- _Required action_:
Return the opening lines of the material, word for word. End with the line that contains "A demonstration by".

- _Raw data_:
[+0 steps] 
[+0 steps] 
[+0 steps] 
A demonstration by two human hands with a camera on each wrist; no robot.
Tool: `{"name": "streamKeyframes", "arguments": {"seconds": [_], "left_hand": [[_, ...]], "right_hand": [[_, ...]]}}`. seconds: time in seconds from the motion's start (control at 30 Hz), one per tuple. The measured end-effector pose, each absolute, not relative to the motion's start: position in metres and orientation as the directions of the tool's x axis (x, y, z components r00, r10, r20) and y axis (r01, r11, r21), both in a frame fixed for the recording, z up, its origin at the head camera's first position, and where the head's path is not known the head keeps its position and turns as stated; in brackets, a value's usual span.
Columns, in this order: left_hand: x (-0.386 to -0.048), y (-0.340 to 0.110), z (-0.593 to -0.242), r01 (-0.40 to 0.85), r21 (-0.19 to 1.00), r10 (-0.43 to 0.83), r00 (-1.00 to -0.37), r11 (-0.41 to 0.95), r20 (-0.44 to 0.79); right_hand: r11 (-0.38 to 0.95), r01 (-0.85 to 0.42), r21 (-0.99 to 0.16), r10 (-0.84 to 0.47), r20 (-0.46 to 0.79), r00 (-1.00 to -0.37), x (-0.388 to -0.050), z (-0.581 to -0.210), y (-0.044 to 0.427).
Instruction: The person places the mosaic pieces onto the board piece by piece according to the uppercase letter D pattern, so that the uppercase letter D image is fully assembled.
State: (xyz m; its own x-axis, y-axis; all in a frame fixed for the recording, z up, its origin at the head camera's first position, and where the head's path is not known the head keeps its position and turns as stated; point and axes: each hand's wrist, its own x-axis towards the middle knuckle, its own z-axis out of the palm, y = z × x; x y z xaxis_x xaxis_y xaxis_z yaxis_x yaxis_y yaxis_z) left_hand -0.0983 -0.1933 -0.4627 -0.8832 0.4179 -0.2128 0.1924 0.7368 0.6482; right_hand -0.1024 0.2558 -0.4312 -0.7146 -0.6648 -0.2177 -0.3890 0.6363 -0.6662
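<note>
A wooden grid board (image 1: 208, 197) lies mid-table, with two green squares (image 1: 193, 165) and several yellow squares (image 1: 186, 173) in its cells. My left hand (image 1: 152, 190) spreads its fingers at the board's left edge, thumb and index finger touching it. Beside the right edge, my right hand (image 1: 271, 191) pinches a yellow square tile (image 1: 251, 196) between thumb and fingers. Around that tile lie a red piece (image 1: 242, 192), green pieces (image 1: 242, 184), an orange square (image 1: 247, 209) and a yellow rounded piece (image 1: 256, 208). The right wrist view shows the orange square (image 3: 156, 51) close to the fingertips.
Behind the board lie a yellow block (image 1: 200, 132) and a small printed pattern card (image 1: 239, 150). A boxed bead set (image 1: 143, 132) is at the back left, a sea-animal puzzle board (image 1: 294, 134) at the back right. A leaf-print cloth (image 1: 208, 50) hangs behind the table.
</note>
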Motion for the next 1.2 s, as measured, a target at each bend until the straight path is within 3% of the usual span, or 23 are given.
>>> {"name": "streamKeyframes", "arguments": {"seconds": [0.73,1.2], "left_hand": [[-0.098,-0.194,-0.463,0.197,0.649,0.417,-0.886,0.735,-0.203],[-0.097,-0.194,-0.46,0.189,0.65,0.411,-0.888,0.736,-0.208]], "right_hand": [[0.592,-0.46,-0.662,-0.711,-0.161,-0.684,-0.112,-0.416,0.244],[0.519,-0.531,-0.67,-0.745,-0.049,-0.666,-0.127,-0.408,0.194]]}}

- _Your solution_:
[+0 steps] 
[+0 steps] 
[+0 steps] 
A demonstration by two human hands with a camera on each wrist; no robot.

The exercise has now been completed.